# Lighting for 20 gallon high tank



## Tomoko Schum (Jan 14, 2012)

Hi,

I would like to set up a 20 gallon high tank for my first PDF. I am still at the planning stage and don't have any frog yet.

I plan to use a 20G high since I already have a good stand/place for it. 

Will you please recommend a good lighting for this size vivarium so that I can grow some plants without cooking inhabitants during the summer months? Although I have central air conditioning during the summer months, the setting is at 78 when no one is at home. 

I intend to install a small fan on the glass top to create air circulation, but I hate to let the small tank become a sauna for the poor inhabitants.


----------



## Baltimore Bryan (Sep 6, 2006)

I definitely wouldn't recommend anything strong if your house temps get up to 78 since the vivs are typically at least a few degrees higher.

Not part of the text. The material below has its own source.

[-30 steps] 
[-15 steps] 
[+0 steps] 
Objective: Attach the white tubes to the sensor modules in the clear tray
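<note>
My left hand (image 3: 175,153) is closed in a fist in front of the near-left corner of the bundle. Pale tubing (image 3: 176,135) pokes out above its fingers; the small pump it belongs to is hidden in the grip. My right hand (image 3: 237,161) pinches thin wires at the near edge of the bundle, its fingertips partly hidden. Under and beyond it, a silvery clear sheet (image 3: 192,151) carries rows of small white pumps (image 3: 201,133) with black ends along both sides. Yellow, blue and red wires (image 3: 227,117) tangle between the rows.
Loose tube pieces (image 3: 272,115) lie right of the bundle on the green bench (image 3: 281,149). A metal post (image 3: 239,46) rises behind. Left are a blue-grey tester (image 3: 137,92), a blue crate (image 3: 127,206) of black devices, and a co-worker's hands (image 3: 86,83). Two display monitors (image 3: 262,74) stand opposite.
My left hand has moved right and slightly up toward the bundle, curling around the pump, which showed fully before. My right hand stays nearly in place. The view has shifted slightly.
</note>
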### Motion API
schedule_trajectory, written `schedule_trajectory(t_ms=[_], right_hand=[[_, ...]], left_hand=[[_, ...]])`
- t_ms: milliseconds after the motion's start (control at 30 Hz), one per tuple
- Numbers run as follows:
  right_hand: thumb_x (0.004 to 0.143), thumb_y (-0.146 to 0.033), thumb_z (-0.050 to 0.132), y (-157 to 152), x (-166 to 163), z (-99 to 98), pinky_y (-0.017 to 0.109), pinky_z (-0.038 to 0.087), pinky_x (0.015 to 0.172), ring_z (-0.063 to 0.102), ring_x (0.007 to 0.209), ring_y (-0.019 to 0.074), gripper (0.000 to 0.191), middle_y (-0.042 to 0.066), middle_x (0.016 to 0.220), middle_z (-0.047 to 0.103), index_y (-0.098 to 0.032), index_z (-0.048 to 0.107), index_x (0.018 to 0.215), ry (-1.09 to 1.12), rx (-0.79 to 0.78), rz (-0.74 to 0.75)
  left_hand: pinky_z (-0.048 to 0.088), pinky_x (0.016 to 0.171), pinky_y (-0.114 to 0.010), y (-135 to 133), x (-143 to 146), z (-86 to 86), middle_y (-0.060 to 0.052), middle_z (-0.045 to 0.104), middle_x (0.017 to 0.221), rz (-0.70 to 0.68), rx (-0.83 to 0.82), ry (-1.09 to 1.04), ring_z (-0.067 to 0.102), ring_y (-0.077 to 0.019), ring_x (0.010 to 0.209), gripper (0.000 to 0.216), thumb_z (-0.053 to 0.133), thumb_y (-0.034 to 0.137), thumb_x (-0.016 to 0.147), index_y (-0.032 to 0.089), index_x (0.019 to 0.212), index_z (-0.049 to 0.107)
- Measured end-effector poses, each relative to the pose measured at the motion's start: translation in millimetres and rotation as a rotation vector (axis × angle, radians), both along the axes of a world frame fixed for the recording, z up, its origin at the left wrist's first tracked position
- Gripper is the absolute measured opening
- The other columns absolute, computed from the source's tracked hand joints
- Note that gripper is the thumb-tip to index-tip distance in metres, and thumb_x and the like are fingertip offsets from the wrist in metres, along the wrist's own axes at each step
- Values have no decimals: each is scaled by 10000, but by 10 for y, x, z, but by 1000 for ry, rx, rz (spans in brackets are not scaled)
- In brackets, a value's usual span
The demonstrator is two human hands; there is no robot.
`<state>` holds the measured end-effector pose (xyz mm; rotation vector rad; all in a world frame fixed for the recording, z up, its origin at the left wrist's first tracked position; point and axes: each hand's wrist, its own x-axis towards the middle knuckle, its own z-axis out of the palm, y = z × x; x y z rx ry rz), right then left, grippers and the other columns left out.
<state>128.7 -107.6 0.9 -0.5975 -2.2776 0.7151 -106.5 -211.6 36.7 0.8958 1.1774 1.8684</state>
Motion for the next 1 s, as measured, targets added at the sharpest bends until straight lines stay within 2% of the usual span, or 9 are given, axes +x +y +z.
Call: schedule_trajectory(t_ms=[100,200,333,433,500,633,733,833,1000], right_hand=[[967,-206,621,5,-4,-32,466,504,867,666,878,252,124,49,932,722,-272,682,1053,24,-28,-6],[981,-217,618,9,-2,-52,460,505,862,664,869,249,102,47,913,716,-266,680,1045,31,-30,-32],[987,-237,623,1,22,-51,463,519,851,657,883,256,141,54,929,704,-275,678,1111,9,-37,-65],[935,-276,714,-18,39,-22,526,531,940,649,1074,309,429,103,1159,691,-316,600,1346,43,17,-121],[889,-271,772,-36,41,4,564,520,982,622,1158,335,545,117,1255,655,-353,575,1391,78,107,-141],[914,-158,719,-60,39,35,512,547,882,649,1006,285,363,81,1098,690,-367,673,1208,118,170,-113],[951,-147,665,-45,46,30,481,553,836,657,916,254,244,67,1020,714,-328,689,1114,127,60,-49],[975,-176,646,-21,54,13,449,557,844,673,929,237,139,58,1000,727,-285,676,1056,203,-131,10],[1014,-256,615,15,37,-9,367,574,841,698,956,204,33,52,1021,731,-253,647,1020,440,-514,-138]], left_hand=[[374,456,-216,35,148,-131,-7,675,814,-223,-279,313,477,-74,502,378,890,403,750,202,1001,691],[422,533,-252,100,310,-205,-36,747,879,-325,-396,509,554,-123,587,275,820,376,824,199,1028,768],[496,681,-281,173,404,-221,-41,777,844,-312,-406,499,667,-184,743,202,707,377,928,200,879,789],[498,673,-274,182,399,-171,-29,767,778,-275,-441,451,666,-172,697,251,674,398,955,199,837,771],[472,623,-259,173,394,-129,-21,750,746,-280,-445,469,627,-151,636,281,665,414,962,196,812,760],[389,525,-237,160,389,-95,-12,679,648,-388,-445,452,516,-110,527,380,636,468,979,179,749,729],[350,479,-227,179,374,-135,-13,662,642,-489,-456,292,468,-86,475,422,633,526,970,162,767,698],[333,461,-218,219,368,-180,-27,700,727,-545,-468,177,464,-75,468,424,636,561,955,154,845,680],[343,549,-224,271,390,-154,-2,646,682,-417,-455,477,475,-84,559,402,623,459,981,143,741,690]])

You don't need any special lights, so I would go with a simple strip light (you can pick them up at hardware stores for an inexpensive price- nothing too powerful T8 should be fine).
Can you describe your hood a bit more? Will the light be mounted inside the hood or above? Will you have a glass lid with the hood on top, and if so do you plan on leaving some ventilation strips both in the lid and the hood itself? My concern is that with the house already being potentially very warm in the summer, and enclosed tank with trapped air and lights can cook the frogs easily.
Bryan


----------



## Tomoko Schum (Jan 14, 2012)

Thank you for the advice, Bryan!



Baltimore Bryan said:


> Can you describe your hood a bit more? Will the light be mounted inside the hood or above? Will you have a glass lid with the hood on top, and if so do you plan on leaving some ventilation strips both in the lid and the hood itself? My concern is that with the house already being potentially very warm in the summer, and enclosed tank with trapped air and lights can cook the frogs easily.
> Bryan


I have not purchased any light fixture yet. I have a 20 gallon high tank and a nice driftwood piece at the moment. I am starting up my first vivarium.

I intend to place a glass lid on the vivarium and install a small PC fan to circulate the air inside the vivarium. Do you recommend to bring in some fresh air from the outside of the vivarium?

Can a single strip of t8 grow light loving plants such as a bromeliad?


----------



## Frogart (Dec 24, 2011)

Tomoko Schum said:


> Hi,
> 
> I would like to set up a 20 gallon high tank for my first PDF. I am still at the planning stage and don't have any frog yet.
> 
> ...


Another option would be wait till you get home and start cooling the house down before cutting the lights on and run them later in the night. 
How do you get away with the warmer house temps with your SW and FW tanks?


----------



## Tomoko Schum (Jan 14, 2012)

Frogart said:


> Another option would be wait till you get home and start cooling the house down before cutting the lights on and run them later in the night.
> How do you get away with the warmer house temps with your SW and FW tanks?


Thanks, Joey. I was thinking about trying that, too. After all, I am not home until the afternoon. 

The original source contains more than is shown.